But You Don’t Look Ill: What Not to Say to Someone Who Has Depression

writer-tag-michelle

There’s a lot about mental illness that’s misunderstood. Thankfully, there is a growing awareness of the issues surrounding mental ill health, partly due to the willingness of sufferers to speak out about their personal experiences, which goes some way to helping others to understand.

But there’s still a lot to do. Many people could never understand the feelings of desperation, isolation and hopelessness that mental illness can bring unless they experience it themselves or care for someone who is ill and see it first-hand. But that’s not to say that they couldn’t hope to understand, or know what to say to someone who is ill. Or more importantly, what not to say…

 

What not to say..

‘You don’t look ill’

Exactly how is someone who has depression supposed to look? Are they meant to be sat in the corner of a room wearing black and looking wretched? Yes, when people are at their most ill, they often stop looking after themselves. They can look unkempt, they can look sad, but there’s a huge number of people who are depressed that go about their daily business and you would never know that there was anything wrong. Many people are fighting battles we know nothing about, and maybe that’s part of the problem.

 

‘Cheer up, it might never happen’

Well, it already has. I don’t ever recall anyone being miraculously cured of depression after being told to cheer up. It sounds patronising and flippant when you’re on the receiving end of such a comment. If only we had thought of cheering up, we wouldn’t have had to bother with pesky things like CBT and medication!

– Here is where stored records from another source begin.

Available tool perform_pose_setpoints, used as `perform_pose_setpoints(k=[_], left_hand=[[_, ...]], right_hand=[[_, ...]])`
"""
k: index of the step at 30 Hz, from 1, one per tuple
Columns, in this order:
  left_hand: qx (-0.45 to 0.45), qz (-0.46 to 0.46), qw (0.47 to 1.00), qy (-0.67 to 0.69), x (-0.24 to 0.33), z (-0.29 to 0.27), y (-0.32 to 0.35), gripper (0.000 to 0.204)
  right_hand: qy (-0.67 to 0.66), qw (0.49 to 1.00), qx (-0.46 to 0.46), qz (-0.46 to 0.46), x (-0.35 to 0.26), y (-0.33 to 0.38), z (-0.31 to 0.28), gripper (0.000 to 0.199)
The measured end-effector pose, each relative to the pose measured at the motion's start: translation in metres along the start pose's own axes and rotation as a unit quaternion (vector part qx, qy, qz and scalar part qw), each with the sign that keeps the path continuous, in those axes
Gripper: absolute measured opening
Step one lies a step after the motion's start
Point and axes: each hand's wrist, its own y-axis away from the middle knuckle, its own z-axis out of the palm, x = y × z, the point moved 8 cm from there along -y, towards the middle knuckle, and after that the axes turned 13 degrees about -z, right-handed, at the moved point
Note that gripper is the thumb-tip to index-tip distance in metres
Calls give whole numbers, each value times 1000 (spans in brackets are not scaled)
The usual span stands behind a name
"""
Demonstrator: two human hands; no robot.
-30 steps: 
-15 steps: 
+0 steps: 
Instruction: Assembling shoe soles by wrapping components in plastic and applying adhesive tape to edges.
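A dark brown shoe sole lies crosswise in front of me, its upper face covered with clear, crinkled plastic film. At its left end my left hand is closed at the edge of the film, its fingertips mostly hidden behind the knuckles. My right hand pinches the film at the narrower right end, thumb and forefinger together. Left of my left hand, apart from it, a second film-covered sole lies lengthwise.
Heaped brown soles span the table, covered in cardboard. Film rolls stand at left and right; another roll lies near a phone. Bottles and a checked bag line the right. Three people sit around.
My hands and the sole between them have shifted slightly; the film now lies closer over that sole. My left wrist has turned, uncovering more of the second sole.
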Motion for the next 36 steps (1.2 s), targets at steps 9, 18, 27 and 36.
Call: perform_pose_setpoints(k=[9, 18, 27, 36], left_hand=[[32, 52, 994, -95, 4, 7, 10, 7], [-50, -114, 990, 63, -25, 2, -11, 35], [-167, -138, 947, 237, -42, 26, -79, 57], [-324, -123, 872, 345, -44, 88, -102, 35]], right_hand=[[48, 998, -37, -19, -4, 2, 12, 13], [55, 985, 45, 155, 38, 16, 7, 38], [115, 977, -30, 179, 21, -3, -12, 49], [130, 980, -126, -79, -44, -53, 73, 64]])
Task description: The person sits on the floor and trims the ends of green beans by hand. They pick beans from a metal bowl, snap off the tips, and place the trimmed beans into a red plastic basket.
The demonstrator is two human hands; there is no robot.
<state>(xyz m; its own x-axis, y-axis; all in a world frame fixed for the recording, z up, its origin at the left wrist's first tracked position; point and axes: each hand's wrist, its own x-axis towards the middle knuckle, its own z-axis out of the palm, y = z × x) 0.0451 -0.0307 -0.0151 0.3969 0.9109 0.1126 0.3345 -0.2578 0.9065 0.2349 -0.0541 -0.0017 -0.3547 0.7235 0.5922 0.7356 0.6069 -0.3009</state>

And another thing, having depression does not mean that you are miserable 100% of the time. You do get moments of cheerfulness and find things that might make you smile, albeit briefly. So, if we happen to laugh at something we see on TV, it doesn’t mean that our illness is ‘fake.’

 

‘Pull yourself together’

Yes, that old chestnut. People might say this to you in various guises, including ‘you just have to get on with it’. Would you say the same to someone with a physical illness? Probably not. There seems to be more sympathy for someone with a plaster cast on their leg than for someone who ‘can’t be bothered’ to get out of bed and get a shower.

 

Offering advice about medication

Medication is always a contentious issue. Some people avoid it like the plague and for some it’s a lifeline. But it’s a very personal choice. Often it’s a choice between suffering side effects but having better mental health, or not taking medication and being unable to get out of bed at all. So, we don’t need to be told to take it or not take it, for fear that it will ‘change’ us. Unless you’re a doctor, then we might be interested in your opinion.

 

What we need to hear instead

Tell us that you’re here for us if we need you. Tell us that you’re willing to listen. Tell us that things will be okay. Even if we try to push you away (which we probably will) or it seems like you’re not getting through to us, just knowing that someone is there for us on our darkest days is sometimes all it takes to make a difference. You don’t need to understand everything about the illness, you just need to care.